Bilan sur les pratiques actuelles de vaccination en élevage bovin - La Semaine Vétérinaire n° 1742 du 30/11/2017
La Semaine Vétérinaire n° 1742 du 30/11/2017

ENQUÊTE

Auteur(s) : PAR ANNE-LAURE GILLE ET YVES MILLEMANN  

Alors que la vaccination tient une place importante dans les mesures préventives qui permettent de réduire l’usage des antibiotiques en élevage, bovin notamment, deux études de terrain ont été réalisées en parallèle, dans le cadre d’une thèse de doctorat vétérinaire, pour dresser un bilan des protocoles de vaccination.

Le plan ÉcoAntibio 2017, lancé en France fin 2011 afin de contribuer à la maîtrise de l’antibiorésistance, se termine. L’objectif, comme l’indiquait le ministère de l’Agriculture et de l’Alimentation, était notamment de réduire de 25 % l’usage des antibiotiques vétérinaires en cinq ans. Ce plan, fondé sur la participation de la profession vétérinaire, n’impliquait pas de s’affranchir totalement de ces médicaments, mais recommandait une rationalisation et une optimisation de leur emploi au travers de prescriptions raisonnées. L’importance des mesures préventives a ainsi été accentuée, dont la vaccination qui y tient une place prépondérante. Dans la fiche d’action 15 de l’axe 2 du plan ÉcoAntibio 2017, il était question de promouvoir l’utilisation de vaccins ou d’autovaccins. Plus récemment, le premier axe du plan ÉcoAntibio 2021 prévoit de « développer des mesures de prévention des maladies infectieuses et de faciliter le recours aux traitements alternatifs », en précisant, dans l’action 3, que « l’usage des vaccins sera encouragé pour prévenir l’apparition des maladies infectieuses » (ministère de l’Agriculture et de l’Alimentation, 2017). La vaccination apparaît donc bien aujourd’hui comme une alternative majeure à l’utilisation des antibiotiques.

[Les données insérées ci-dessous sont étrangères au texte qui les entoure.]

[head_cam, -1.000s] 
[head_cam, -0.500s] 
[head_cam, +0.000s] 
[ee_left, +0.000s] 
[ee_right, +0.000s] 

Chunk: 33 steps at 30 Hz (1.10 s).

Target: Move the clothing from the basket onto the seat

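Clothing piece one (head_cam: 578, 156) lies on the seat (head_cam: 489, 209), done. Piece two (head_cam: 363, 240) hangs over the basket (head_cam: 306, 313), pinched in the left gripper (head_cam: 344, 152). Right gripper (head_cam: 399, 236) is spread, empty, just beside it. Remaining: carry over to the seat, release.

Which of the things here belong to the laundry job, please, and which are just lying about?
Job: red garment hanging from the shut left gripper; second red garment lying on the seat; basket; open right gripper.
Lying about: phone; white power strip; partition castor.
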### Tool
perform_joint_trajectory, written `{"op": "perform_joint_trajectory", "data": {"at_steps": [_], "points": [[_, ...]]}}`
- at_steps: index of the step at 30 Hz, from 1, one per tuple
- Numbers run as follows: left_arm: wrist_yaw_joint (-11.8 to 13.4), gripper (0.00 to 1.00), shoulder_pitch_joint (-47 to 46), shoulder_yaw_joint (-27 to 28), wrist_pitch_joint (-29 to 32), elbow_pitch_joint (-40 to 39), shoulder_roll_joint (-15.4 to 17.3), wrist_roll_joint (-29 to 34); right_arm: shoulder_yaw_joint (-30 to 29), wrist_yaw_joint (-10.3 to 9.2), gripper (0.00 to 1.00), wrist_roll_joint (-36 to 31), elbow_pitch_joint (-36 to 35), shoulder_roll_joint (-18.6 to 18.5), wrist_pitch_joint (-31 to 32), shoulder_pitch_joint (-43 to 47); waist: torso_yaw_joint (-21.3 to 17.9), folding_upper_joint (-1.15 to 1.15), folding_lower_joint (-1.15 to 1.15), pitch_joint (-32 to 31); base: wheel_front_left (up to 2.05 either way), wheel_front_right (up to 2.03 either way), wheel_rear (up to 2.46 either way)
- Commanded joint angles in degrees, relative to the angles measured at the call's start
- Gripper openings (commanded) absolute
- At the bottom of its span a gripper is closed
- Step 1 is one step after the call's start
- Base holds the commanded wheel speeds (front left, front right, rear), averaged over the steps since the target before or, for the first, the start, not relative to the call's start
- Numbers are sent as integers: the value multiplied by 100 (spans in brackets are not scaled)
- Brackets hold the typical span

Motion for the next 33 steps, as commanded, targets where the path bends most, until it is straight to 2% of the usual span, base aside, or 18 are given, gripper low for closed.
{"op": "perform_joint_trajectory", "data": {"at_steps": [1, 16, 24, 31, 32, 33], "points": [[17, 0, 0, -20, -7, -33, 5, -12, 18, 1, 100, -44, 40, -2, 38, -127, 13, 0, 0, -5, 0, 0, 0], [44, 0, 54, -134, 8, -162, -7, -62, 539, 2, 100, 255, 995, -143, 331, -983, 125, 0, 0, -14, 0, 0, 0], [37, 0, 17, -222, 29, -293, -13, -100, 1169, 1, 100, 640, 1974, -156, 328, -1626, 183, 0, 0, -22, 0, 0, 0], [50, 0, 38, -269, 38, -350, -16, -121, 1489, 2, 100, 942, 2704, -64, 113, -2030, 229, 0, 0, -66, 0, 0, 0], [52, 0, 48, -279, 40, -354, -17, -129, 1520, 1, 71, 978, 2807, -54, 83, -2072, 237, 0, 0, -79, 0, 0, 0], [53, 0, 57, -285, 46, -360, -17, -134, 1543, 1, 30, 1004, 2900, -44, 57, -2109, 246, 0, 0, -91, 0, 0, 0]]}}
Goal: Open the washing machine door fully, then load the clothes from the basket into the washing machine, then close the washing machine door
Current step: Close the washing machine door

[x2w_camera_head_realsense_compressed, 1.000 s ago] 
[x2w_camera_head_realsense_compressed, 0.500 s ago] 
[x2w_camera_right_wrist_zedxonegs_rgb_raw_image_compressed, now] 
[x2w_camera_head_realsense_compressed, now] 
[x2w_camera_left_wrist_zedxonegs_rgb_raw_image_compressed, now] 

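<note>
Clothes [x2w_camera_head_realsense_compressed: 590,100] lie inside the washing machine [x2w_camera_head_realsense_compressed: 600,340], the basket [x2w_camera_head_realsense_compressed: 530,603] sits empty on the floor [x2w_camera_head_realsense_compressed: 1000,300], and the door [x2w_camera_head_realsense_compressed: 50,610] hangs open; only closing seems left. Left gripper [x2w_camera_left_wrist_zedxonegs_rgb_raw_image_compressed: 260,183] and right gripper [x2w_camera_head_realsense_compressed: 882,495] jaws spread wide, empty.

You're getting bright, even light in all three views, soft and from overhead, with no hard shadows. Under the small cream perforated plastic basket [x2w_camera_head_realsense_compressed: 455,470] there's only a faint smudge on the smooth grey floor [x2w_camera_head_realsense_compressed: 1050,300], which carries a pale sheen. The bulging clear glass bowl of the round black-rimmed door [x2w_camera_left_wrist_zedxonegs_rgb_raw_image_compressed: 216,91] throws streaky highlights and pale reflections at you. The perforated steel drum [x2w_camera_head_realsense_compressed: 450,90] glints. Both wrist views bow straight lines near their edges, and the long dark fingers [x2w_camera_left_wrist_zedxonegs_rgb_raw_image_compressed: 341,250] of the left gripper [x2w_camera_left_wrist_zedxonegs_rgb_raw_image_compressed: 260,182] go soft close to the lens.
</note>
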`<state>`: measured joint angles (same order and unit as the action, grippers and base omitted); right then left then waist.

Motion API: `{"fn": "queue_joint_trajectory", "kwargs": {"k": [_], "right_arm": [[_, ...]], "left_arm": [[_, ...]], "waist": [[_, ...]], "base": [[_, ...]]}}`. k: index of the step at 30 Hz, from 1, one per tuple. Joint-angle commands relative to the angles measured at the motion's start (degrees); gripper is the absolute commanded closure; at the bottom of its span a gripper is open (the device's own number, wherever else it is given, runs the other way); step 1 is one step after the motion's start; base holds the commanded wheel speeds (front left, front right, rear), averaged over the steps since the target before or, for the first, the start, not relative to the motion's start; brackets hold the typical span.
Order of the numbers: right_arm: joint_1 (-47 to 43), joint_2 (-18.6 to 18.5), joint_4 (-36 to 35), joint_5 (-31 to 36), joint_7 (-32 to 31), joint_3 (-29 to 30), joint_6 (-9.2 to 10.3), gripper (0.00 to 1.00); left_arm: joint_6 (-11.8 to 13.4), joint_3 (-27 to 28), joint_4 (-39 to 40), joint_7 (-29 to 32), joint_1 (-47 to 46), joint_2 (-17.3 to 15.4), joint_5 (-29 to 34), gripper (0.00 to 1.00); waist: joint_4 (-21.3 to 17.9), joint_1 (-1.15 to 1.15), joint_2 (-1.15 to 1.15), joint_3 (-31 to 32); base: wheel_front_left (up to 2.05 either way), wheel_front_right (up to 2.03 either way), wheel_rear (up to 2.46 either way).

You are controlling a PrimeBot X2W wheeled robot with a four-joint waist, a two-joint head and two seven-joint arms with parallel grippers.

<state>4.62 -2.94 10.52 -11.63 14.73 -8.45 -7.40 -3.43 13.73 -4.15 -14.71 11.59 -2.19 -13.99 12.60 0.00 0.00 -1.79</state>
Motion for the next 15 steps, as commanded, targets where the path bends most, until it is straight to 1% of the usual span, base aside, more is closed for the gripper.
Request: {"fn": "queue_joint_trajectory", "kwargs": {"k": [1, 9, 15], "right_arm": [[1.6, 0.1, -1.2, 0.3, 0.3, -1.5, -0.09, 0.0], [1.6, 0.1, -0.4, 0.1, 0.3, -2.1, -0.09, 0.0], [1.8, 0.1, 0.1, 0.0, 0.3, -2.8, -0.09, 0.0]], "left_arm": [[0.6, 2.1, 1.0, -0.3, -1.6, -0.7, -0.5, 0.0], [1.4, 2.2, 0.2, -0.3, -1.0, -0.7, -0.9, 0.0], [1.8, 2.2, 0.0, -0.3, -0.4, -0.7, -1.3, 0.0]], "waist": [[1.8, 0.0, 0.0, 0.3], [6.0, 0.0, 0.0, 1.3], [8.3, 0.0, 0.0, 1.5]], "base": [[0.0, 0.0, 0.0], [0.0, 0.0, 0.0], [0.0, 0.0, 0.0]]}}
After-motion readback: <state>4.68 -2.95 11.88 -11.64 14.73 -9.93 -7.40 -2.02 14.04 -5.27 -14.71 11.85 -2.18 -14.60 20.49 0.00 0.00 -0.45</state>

Pour alimenter cette réflexion, deux études de terrain ont été menées en parallèle : l’une à destination des vétérinaires praticiens à activité rurale ou mixte, l’autre à l’intention des éleveurs bovins. Ces enquêtes avaient pour objectif, dans un premier temps, d’établir un bilan des protocoles de vaccination actuellement utilisés dans les élevages bovins français, pour ensuite déterminer comment optimiser les protocoles vaccinaux et améliorer la prévention.

Principaux résultats et discussion

Au total, 216 éleveurs ont pris part à l’enquête (taux de participation : 3,6 %) et 54 vétérinaires ont rempli le questionnaire en ligne (taux de participation : 2,6 %).

La répartition géographique des vétérinaires (figure 2) diffère de celle des éleveurs, ce qui rendra délicat la comparaison des résultats obtenus dans les deux enquêtes. Par ailleurs, quasiment autant d’élevages laitiers (49,54 %) que d’élevages allaitants (46,57 %) ont été pris en compte (figure 3). De même, les proportions de clientèles laitières, allaitantes ou mixtes des vétérinaires sondés étaient similaires (figure 4).

Taux de vaccination

Il ressort de la première enquête que 79,34 % des éleveurs (169 sur 213) vaccinent et 8,45 % (18 sur 213) l’ont déjà fait. Les vétérinaires, quant à eux, devaient estimer le taux de vaccination au sein de leur clientèle (figure 5).

44,44 % des 54 vétérinaires ayant répondu au questionnaire estiment que moins de 20 % de leur clientèle vaccinent régulièrement et 11,12 % pensent que plus de 60 % de leurs clients le font occasionnellement.

L’enquête à destination des éleveurs révèle que la durée moyenne de vaccination dans les élevages où celle-ci est en cours est de 12,47 ans. Dans les élevages ayant vacciné mais ne le faisant plus, cette durée descend à 6,5 ans.

En matière de vaccination, le vétérinaire semble être un conseiller privilégié, puisque 93,01 % des éleveurs (173 sur 186) le citent comme une source importante de renseignements. Par ailleurs, au sein d’une même structure, les vétérinaires ont généralement tendance à discuter de leurs protocoles de vaccination (42 sur 53, soit 79,25 % des praticiens sondés) et à les harmoniser : les protocoles sont identiques dans 83,02 % des cas (44 sur 53).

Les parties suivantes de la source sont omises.